The actor appeared on Tuesday's episode of "The Late Show with Stephen Colbert" and talked about the fallout surrounding the character he voices, Apu Nahasapeemapetilon.
Comedian Hari Kondabolu's documentary "The Problem with Apu" debuted last November and looked at the character as a negative, stereotypical representation of South Asians.
Nahasapeemapetilon, a Indian-American character with a thick accent, operates the Kwik-E-Mart convenience store in the fictional town of Springfield. The show recently aired a response to complaints about him.
Azaria voices multiple characters on the show, including Moe Szyslak and Chief Wiggum. He told Colbert he just wanted to be funny.
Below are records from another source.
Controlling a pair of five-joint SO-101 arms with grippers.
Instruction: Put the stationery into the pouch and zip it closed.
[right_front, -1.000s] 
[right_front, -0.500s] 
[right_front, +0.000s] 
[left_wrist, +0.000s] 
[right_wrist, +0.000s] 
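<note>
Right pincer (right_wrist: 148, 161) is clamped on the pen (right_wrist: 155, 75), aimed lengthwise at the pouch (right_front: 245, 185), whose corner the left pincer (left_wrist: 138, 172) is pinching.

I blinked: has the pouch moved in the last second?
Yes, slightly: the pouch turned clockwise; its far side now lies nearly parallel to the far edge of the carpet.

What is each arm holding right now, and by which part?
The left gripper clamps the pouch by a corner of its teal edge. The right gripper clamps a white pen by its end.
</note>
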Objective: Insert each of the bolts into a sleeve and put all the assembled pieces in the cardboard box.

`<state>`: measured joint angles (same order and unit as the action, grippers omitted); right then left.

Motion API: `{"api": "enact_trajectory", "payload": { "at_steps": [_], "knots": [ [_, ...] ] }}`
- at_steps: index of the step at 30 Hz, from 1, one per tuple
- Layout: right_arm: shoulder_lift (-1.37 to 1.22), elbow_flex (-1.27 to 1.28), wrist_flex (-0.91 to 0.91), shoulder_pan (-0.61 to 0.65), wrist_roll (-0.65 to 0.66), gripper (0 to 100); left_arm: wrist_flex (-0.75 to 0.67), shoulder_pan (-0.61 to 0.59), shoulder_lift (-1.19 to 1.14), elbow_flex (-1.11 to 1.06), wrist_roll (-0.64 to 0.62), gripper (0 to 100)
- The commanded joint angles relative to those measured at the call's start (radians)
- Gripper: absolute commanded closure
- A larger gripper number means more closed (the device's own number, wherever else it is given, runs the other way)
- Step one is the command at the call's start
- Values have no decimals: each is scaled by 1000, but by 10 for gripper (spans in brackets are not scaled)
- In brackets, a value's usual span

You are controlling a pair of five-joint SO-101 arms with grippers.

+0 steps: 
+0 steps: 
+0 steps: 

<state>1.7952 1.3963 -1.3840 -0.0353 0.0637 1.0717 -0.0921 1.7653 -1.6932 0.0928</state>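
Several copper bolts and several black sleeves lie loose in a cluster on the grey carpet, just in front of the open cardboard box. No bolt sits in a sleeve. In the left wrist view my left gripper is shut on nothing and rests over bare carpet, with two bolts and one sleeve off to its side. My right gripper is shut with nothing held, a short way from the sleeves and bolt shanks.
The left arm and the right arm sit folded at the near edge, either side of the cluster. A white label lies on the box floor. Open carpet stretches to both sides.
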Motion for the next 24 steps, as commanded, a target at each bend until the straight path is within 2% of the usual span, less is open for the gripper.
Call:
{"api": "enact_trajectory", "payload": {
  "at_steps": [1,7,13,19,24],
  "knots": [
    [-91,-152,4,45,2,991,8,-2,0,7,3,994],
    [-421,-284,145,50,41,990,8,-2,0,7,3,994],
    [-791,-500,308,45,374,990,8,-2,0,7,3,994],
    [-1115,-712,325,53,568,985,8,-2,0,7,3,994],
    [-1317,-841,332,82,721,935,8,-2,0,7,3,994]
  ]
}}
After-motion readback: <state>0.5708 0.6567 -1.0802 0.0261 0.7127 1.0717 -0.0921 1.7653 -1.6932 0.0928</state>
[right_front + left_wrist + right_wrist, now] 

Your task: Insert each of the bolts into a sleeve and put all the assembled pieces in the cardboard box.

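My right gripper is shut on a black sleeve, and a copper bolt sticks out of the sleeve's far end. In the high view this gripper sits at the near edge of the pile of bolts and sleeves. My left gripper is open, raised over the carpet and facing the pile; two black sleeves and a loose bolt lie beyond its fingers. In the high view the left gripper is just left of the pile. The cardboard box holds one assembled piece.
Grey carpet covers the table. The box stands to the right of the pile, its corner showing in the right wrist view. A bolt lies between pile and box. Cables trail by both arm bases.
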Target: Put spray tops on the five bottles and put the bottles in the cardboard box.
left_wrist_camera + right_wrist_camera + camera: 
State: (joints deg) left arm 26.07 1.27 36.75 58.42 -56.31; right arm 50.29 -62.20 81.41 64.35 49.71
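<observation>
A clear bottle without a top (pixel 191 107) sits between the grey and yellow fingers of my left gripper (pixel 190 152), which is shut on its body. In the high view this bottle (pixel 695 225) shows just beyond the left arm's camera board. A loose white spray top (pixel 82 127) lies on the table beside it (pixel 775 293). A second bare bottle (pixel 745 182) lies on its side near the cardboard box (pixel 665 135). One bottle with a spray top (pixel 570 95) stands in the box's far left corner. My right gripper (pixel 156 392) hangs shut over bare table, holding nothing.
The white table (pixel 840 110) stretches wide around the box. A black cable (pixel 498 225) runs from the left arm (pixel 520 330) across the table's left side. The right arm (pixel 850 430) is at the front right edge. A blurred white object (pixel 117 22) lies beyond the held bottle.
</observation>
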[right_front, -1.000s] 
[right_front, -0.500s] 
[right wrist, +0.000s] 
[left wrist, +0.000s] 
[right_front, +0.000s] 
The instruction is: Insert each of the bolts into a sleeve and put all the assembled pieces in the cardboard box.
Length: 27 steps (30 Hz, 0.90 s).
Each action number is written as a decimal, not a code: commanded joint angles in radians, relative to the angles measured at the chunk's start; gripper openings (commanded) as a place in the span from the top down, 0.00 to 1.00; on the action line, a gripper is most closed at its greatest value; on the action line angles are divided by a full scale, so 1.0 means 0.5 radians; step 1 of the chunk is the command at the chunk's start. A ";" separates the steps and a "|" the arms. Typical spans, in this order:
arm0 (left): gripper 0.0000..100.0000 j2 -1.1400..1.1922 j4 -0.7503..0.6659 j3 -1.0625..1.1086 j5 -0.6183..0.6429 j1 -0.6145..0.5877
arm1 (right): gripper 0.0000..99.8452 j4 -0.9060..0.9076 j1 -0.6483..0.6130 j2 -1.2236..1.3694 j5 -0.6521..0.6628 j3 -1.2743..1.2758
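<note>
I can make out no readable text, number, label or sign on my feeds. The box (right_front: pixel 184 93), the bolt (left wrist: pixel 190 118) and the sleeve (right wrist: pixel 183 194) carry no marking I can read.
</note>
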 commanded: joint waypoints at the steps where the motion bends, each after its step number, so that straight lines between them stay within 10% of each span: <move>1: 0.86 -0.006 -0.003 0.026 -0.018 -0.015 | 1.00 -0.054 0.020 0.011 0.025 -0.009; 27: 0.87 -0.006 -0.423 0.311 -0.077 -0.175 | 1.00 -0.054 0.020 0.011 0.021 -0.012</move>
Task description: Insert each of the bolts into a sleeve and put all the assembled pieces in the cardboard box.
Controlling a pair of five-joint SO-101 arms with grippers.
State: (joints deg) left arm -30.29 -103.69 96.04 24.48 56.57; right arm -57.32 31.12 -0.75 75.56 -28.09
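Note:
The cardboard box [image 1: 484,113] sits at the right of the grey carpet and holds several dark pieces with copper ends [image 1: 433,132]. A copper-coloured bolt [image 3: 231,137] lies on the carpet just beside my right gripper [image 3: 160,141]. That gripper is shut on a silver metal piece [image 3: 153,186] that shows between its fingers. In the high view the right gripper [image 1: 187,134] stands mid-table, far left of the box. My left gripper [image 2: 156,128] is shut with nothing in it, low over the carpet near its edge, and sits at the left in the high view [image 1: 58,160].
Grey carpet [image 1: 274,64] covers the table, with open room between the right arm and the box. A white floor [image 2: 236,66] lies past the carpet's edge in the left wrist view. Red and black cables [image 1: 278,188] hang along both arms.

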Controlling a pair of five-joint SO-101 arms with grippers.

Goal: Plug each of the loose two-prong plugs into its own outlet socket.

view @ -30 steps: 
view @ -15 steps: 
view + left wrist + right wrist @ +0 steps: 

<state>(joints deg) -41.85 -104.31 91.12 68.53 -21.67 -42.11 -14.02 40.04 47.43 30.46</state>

"The idea that anybody, young or old, past or present was bullied or teased based on the character of Apu, it just really makes me sad," Azaria said. "It was certainly not my intention. I wanted to spread laughter and joy with this character and the idea that it's brought pain and suffering in any way, that it was used to marginalize people, it's upsetting."
Which DUer will be first to whitesplain to me to lighten up when you haven't experienced a lifetime of bullying and discrimination and marginalizing millions of brown Americans who have American accents and work normal jobs like anyone else in America?
#WhitePrivilege
hueymahl
(2,629 posts)Apu is a pretty complex character. He has a "funny" accent, but that is not all he is. EVERY character on the Simpsons, regardless of what color they are drawn, is a caricature. The show is satire. So, yeah, lighten up.
IronLionZion
(46,743 posts)Congrats! You win a lifetime of marginalization with no positive caricatures to be found anywhere in pop culture.
hueymahl
(2,629 posts)Last edited Thu Apr 26, 2018, 01:41 PM - Edit history (1)
I accept this award proudly on behalf of everyone who has not had their sense of humor surgically removed!LanternWaste
(37,748 posts)No doubt, it can be difficult to accept, or even realize, that bigotry has often been used as humor. So we ask ourselves-- do we sacrifice the bigotries we justify as humor, or do we defend those race-based insults merely as "I was just being funny"?
I'm not surprised at all that humor predicated on bigotry is often conflated as humor in its entirety though... as it's much easier to rationalize our biases in doing so, and gives us one less reason to reflect on the theme.
mokawanis
(4,460 posts)that's what Maher thinks anyway.
http://www.indiewire.com/2018/04/bill-maher-molly-ringwald-john-hughes-the-simpsons-apu-1201952796/
hueymahl
(2,629 posts)Hell, sometimes he even makes me mad, and that is hard! Maher is doing something right.